_What you have to do:_ Retype every line of the data below, starting with the first and ending with the line that contains "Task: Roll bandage", but leave out the pictures.

━━━ Material provided ━━━

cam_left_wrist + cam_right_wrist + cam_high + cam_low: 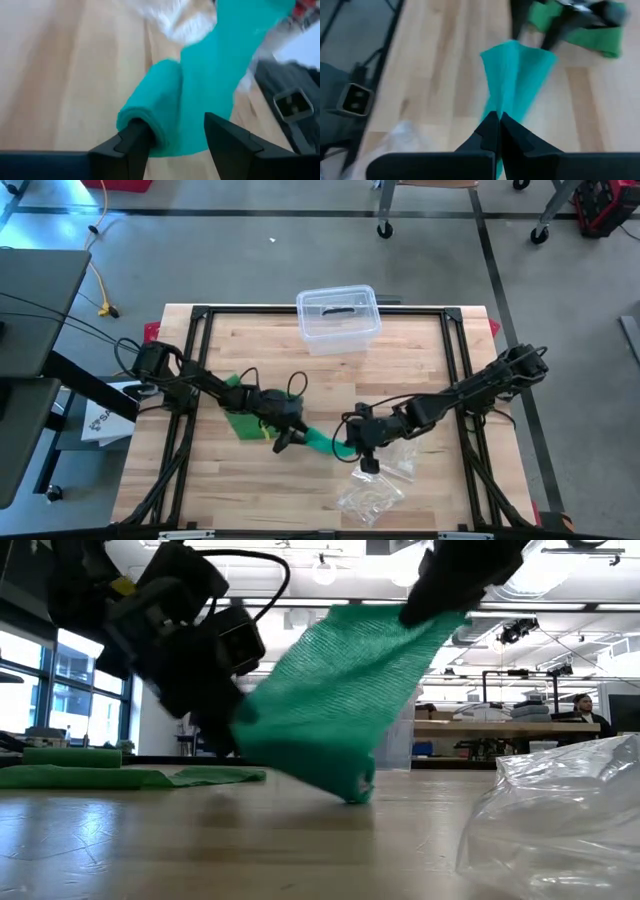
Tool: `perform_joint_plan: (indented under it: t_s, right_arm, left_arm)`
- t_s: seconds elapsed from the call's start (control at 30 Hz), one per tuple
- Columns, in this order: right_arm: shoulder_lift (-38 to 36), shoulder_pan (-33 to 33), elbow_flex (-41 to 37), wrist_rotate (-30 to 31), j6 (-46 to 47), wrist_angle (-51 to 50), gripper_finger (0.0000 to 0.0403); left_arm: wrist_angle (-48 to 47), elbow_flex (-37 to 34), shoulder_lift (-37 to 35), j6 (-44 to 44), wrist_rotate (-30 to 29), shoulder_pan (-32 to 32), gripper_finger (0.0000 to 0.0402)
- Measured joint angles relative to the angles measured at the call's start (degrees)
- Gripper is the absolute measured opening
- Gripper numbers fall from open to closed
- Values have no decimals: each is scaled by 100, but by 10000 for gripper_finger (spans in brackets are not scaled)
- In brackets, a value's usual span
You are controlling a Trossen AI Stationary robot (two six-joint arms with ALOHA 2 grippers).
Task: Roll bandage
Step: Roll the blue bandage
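Note:
A teal-green bandage (322, 440) stretches between my two grippers near the table's middle. Its rolled end (150, 107) lies by my left gripper (182, 140), which stands open with the roll and the loose strip between its fingers. My right gripper (497, 127) is shut on the strip's other end, higher up. In the low view the bandage (340, 690) slopes down from the right gripper, and its lowest part (355, 790) rests on the tabletop. A second green bandage (238, 418) lies flat on the table under the left arm. My left gripper's one fingertip (136, 137) meets the near end of the roll (145, 122), whose edge laps over it; the other finger (227, 142) stands clear beside the strip. My right gripper pinches the gathered strip (506, 107) between its two shut fingers, slanting down from the table's right. The strip fans out and slopes away toward the left gripper.
Crumpled clear plastic bags (378, 485) lie just near of the right gripper and fill the low view's right (560, 820). A clear lidded box (338, 320) stands at the table's far edge. Bare wood lies to the near left (210, 490).

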Motion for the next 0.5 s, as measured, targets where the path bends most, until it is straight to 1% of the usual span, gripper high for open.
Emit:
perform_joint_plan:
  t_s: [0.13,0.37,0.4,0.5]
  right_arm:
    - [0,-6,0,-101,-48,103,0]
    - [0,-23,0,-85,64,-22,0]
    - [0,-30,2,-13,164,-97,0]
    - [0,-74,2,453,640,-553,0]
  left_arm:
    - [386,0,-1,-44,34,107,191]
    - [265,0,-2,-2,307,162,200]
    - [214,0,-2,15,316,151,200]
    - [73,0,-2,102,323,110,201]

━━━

_Response below:_
cam_left_wrist + cam_right_wrist + cam_high + cam_low: 
Tool: `perform_joint_plan: (indented under it: t_s, right_arm, left_arm)`
- t_s: seconds elapsed from the call's start (control at 30 Hz), one per tuple
- Columns, in this order: right_arm: shoulder_lift (-38 to 36), shoulder_pan (-33 to 33), elbow_flex (-41 to 37), wrist_rotate (-30 to 31), j6 (-46 to 47), wrist_angle (-51 to 50), gripper_finger (0.0000 to 0.0403); left_arm: wrist_angle (-48 to 47), elbow_flex (-37 to 34), shoulder_lift (-37 to 35), j6 (-44 to 44), wrist_rotate (-30 to 29), shoulder_pan (-32 to 32), gripper_finger (0.0000 to 0.0402)
- Measured joint angles relative to the angles measured at the call's start (degrees)
- Gripper is the absolute measured opening
- Gripper numbers fall from open to closed
- Values have no decimals: each is scaled by 100, but by 10000 for gripper_finger (spans in brackets are not scaled)
- In brackets, a value's usual span
You are controlling a Trossen AI Stationary robot (two six-joint arms with ALOHA 2 grippers).
Task: Roll bandage

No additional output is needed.